Источники публиковались по копиям, не только изготовленным самим Григоровичем, но и полученным от других членов кружка. Единых правил копирования достигнуто не было. Так, с оригиналов грамот первой части (№ 16, 23, 33) Григорович получил копии от Румянцева. С них же имелись и копии в Московском архиве Коллегии иностранных дел. Расхождения между ними оказались столь значительными, что при издании для двух из них (№ 23, 33) пришлось воспользоваться также и копиями архива. По предложению Болховитинова и Востокова некоторые грамоты, предназначенные для «Белорусского архива» и списанные Дорошкевичем в Полоцке, из-за многочисленных ошибок были скопированы заново. Поэтому, несмотря на стремление Григоровича точно воспроизводить тексты оригиналов, применяя вышедшие из употребления буквы, надстрочные и другие знаки, встречается и упрощенная передача текстов документов.
Определенную роль в решении вопросов воспроизведения текстов «Белорусского архива» сыграла и редакторская работа над рукописью, присланной для издания в Москву, проделанная Калайдовичем. Он изменил также датировку нескольких грамот, исправил комментарии к части их. Объясняя свои исправления «как предмет скучный, но между тем необходимый в таком издании», Калайдович писал, что их можно было бы избежать, «имея подлинники перед глазами»[129].
После многократных корректур (Калайдович, Прилуцкий, Малиновский и на последнем этапе Григорович) удалось добиться в целом высокого научного уровня передачи текстов.

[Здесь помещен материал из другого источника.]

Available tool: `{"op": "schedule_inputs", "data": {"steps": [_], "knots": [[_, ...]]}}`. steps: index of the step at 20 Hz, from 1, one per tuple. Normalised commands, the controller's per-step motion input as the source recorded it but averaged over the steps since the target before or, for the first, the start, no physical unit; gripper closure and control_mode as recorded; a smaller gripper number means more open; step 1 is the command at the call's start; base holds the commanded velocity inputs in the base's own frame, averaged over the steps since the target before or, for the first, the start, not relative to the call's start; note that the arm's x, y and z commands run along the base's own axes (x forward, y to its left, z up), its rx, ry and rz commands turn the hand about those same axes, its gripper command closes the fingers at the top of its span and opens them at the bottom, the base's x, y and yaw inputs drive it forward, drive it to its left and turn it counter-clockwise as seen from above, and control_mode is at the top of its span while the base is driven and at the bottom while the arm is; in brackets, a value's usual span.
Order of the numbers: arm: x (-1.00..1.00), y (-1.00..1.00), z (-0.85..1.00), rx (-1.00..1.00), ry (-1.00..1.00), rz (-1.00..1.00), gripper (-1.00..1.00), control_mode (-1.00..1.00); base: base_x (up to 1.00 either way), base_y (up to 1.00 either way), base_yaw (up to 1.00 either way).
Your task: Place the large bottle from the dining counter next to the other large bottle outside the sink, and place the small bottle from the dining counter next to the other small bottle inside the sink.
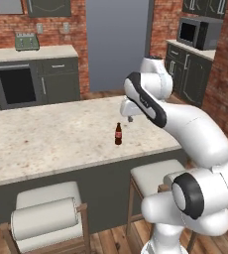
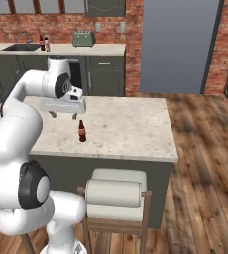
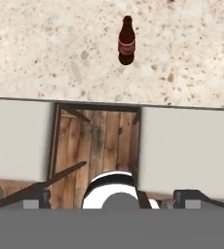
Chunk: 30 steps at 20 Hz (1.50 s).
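- We see the small bottle from the dining counter [image 1: 118,134], short dark brown glass with a red label, standing upright near the stool-side edge of the dining counter [image 1: 46,139], a pale speckled stone top on a dark grey base.
- We judge it light, rigid, smooth and breakable; the body just below the neck looks the safest hold.
- The gripper [image 2: 65,114] hovers above and beside the bottle, jaws spread wide, empty.
- Beyond the counter, two cushioned wooden stools [image 2: 117,193] stand at its near edge.
- Far behind it, the sink [image 2: 22,47] has two bottles [image 2: 44,43] beside it.
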Motion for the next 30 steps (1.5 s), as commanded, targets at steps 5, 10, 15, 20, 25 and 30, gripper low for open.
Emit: {"op": "schedule_inputs", "data": {"steps": [5, 10, 15, 20, 25, 30], "knots": [[0.00, 0.00, 0.00, 0.00, -0.03, -0.02, -1.00, -1.00, 0.00, 0.00, 0.00], [0.49, 0.00, 0.00, -0.02, 0.00, -0.05, -1.00, -1.00, 0.00, 0.00, 0.00], [0.74, 0.00, 0.00, -0.01, 0.00, -0.01, -1.00, -1.00, 0.00, 0.00, 0.00], [0.46, 0.00, -0.03, 0.00, -0.04, 0.00, -1.00, -1.00, 0.00, 0.00, 0.00], [0.30, 0.00, -0.25, 0.00, -0.07, 0.00, -1.00, -1.00, 0.00, 0.00, 0.00], [0.58, 0.02, -0.29, 0.00, -0.04, 0.00, -1.00, -1.00, 0.00, 0.00, 0.00]]}}
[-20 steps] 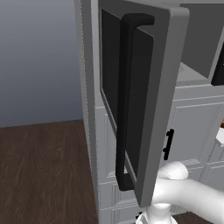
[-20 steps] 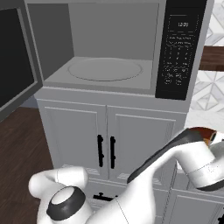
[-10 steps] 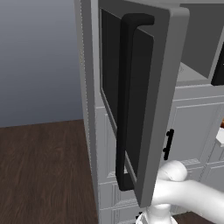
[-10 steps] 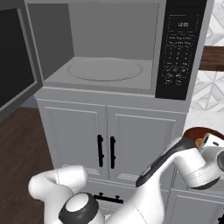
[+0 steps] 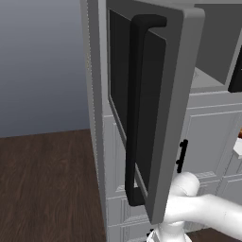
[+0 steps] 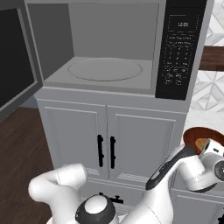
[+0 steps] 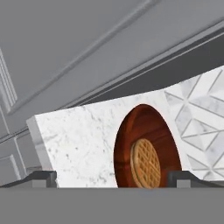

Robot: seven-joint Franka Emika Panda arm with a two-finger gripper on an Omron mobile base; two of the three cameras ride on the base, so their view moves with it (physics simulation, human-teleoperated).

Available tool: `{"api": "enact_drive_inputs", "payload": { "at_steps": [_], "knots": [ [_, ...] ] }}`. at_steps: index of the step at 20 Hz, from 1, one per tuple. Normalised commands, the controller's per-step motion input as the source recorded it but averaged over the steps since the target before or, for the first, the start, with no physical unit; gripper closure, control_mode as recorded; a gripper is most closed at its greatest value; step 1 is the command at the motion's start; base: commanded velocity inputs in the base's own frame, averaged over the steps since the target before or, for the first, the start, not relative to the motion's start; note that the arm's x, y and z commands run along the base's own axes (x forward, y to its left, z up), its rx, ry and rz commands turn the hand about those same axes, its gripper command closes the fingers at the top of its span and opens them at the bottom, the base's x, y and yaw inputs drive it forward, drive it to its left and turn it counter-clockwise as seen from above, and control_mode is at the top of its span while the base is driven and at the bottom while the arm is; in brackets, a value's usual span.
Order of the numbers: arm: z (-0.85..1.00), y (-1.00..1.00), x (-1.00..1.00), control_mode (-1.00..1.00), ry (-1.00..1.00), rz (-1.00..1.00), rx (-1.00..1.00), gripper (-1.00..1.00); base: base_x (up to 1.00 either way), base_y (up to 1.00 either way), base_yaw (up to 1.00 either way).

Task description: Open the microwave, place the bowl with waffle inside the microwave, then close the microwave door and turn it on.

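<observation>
Left base view: you have the grey-framed microwave door (image 5: 156,94) with its dark tinted window swung wide open, long black bar handle (image 5: 134,113) facing you, dark wood floor (image 5: 47,184) below, white panelled cabinets (image 5: 208,142) behind.

Right base view: you have the large grey built-in microwave (image 6: 118,48) standing open, light grey inside, round turntable (image 6: 105,69) bare, dark keypad panel (image 6: 179,48) at its right. The shallow round reddish-brown bowl (image 6: 197,133) sits low at the right edge, well apart from the microwave, partly hidden by the arm's wrist.

Hand view: you have the bowl on the white marble bench (image 7: 74,144), a round golden waffle (image 7: 146,162) lying in it. The pincer (image 7: 114,178) is spread wide, holding nothing, the bowl between its dark fingertips (image 7: 41,177).
</observation>
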Motion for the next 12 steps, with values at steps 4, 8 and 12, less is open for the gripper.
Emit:
{"api": "enact_drive_inputs", "payload": {
  "at_steps": [4, 8, 12],
  "knots": [
    [0.00, -0.46, 0.32, -1.00, 0.00, 0.00, 0.00, -1.00, 0.00, 0.00, 0.00],
    [-0.03, -0.27, 0.41, -1.00, 0.00, 0.00, 0.00, -1.00, 0.00, 0.00, 0.00],
    [-0.22, 0.00, 0.39, -1.00, 0.00, 0.00, 0.00, -1.00, 0.00, 0.00, 0.00]
  ]
}}
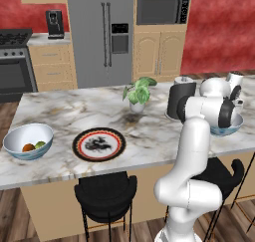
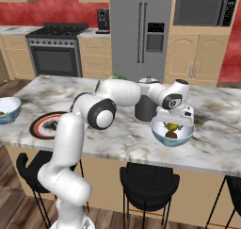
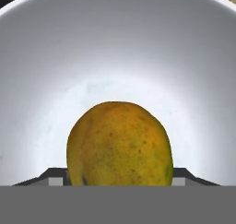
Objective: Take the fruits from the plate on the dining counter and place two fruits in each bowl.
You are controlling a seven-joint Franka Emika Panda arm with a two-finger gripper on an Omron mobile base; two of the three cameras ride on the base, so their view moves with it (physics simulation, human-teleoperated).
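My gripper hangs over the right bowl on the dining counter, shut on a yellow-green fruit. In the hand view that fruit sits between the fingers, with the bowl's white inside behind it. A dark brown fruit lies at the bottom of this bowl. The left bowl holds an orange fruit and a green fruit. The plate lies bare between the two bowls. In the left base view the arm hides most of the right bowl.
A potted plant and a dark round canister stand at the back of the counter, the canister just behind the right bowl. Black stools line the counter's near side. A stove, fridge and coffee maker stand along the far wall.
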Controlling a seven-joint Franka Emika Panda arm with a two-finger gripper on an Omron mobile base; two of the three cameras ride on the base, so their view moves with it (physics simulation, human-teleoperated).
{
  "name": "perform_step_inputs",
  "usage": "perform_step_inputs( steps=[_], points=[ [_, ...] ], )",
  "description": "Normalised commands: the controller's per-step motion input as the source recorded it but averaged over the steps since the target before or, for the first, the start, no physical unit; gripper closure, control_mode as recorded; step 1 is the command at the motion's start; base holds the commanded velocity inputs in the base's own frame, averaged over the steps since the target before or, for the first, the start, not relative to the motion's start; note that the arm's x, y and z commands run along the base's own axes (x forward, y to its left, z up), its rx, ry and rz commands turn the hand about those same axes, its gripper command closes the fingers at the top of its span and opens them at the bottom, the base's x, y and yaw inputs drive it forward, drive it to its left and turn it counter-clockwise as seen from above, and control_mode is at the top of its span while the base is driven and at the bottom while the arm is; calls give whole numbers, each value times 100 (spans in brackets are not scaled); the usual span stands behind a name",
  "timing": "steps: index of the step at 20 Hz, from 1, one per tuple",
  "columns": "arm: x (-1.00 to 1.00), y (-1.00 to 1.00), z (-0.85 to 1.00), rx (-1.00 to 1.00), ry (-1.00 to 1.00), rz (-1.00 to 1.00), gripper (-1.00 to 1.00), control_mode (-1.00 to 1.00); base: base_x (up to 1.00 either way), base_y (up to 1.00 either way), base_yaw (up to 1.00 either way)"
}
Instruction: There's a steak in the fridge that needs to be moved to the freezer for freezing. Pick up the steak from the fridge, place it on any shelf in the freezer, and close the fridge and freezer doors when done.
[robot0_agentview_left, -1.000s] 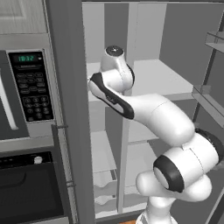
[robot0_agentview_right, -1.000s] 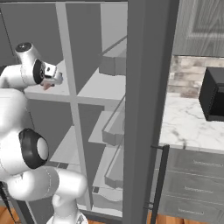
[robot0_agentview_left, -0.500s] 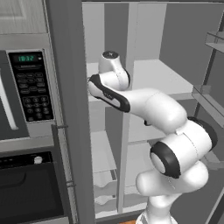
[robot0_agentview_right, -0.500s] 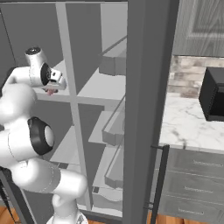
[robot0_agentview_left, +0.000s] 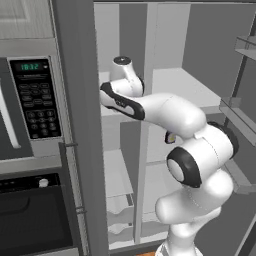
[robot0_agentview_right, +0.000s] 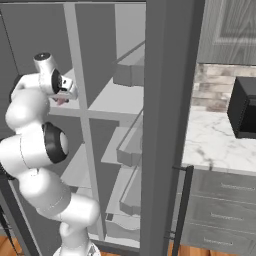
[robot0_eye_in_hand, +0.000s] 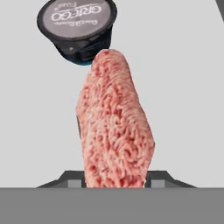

В археографическом отношении «Белорусский архив» в ряде моментов даже превзошел «Собрание государственных грамот и договоров». В нем, как и в «Собрании», отмечены не только подлинность или копийность издаваемых документов, почерк, которым они написаны, приведены описания печатей и воспроизведены подписи и «образцы почерков», но и указаны места хранения оригиналов, предшествующие публикации, даны подробные исторические комментарии. Во второй части помещена родословная таблица князей Мстиславских. По предложению Лобойко к одной из последующих частей должен был быть присоединен «Словарь неудопонятных белорусских слов».
Вторым направлением деятельности членов Румянцевского кружка по публикации документов явилось издание летописных памятников. Еще в XVIII в. русская историческая наука получила в свое распоряжение опубликованный корпус отдельных летописей и их сводных изданий по нескольким спискам. Практика их подготовки уже тогда натолкнулась на ряд нерешенных проблем. Огромное число летописных списков разной древности, сходных в своей начальной части — так называемой Летописи Нестора — и затем разделяющихся на изложение истории отдельных земель, изобилующих массой разночтений и описок, подчас весьма существенных, давали основания самым разнообразным принципам их издания. По воле издателей из текстов летописей нередко исключались отдельные места, якобы не имевшие отношения к историческому повествованию, и, наоборот, летописные тексты пополнялись, исправлялись с оговорками или без них по другим спискам, часто представлявшим разные редакции памятников.
В конце XVIII — начале XIX в. в России широкую известность получили принципы издания летописей, сформулированные А. Л. Шлецером, немецким исследователем, долгое время жившим в России и увлеченно занимавшимся ее историей. Шлецер призвал перейти от традиционных приемов издания Летописи Нестора к подготовке, условно говоря, источниковедческой публикации. Для этого он предлагал собрать сотни списков, сравнить их и на основе такого сравнения издать уже «очищенный» от переработки и искажений в процессе переписки в позднейшее время первоначальный текст древнерусского летописца. Эта важная источниковедческая задача, решить которую пытался сам Шлецер, была с энтузиазмом встречена частью русских ученых. Возможно, что именно такое издание намеревалось подготовить в начале своей деятельности Общество истории и древностей российских.